On Mon, Feb 06, 2006 at 10:41:02PM -0500, Matt Fowles wrote:
: Larry~
: 
: On 2/6/06, Larry Wall <[EMAIL PROTECTED]> wrote:
: > This is mostly motivated by linguistics rather than computer science,
: > insofar as types/classes/roles in natural language are normally
: > represented by generic objects rather than "meta" objects.  When I
: > ask in English:
: >
: >     Can a dog bark?
: >
: > that's equivalent to asking in Perl 6:
: >
: >     Dog.can('bark')
: 
: Or you might think of it more as a question like "Can the ideal of a
: dog bark?"  the answer to which is of course "No, it doesn't exist.".

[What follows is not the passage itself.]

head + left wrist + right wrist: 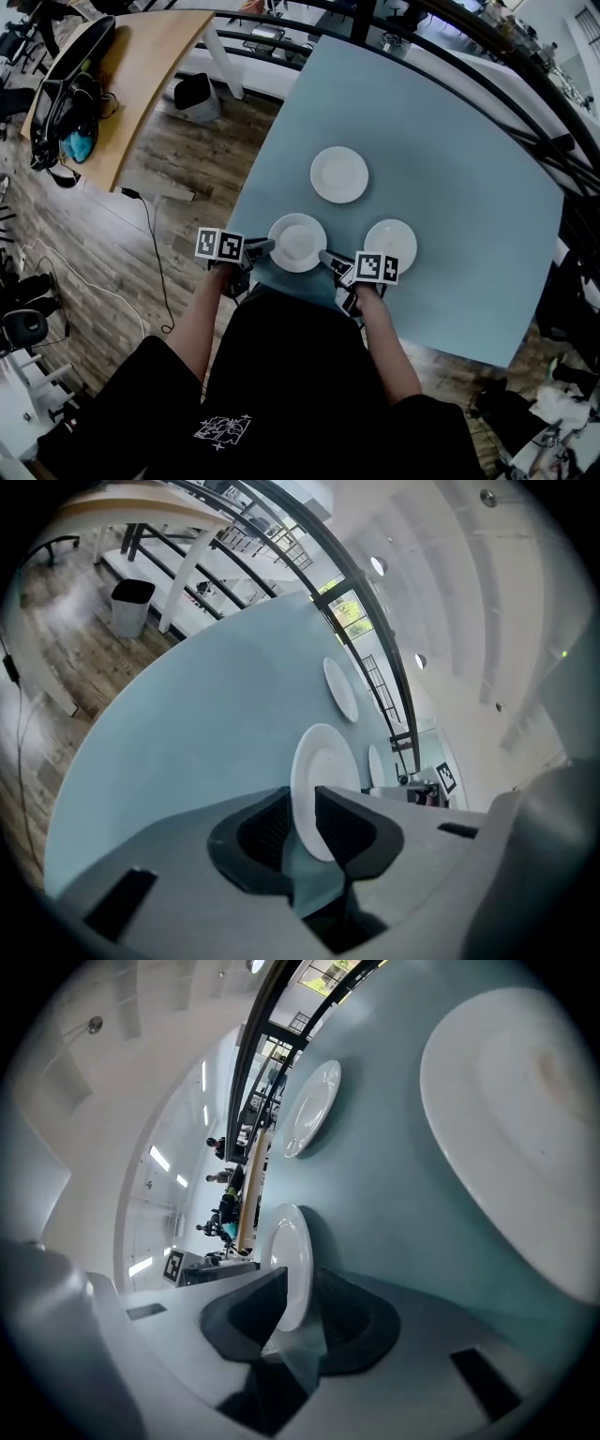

As soon as you say "the ideal" you've chosen Platonism over
Aristotelianism.  :-)

: Perhaps, I am just too firmly rooted in old paradigms but I think it
: is very important not to conflate the representation of a thing with
: the thing.
: 
: http://en.wikipedia.org/wiki/Image:MagrittePipe.jpg

Indeed, and the modeling point of view is that $pipe is *also* just
a representation of the Pipe.  Neither Pipe nor $pipe is the thing
itself.  Most computer programs are about Something Else, so computer
languages should be optimized for talking about other things rather
than talking about themselves.  The answer to

    Pipe.can("Smoke")
    $pipe.can("Smoke")

should be the same, not different.  On the other hand,

    ^Pipe.can("Smoke")

is a different matter, insofar as you're asking a question about a Class
object rather than a Pipe object.  And now you get your Platonism back.
You just have to be explicit about it.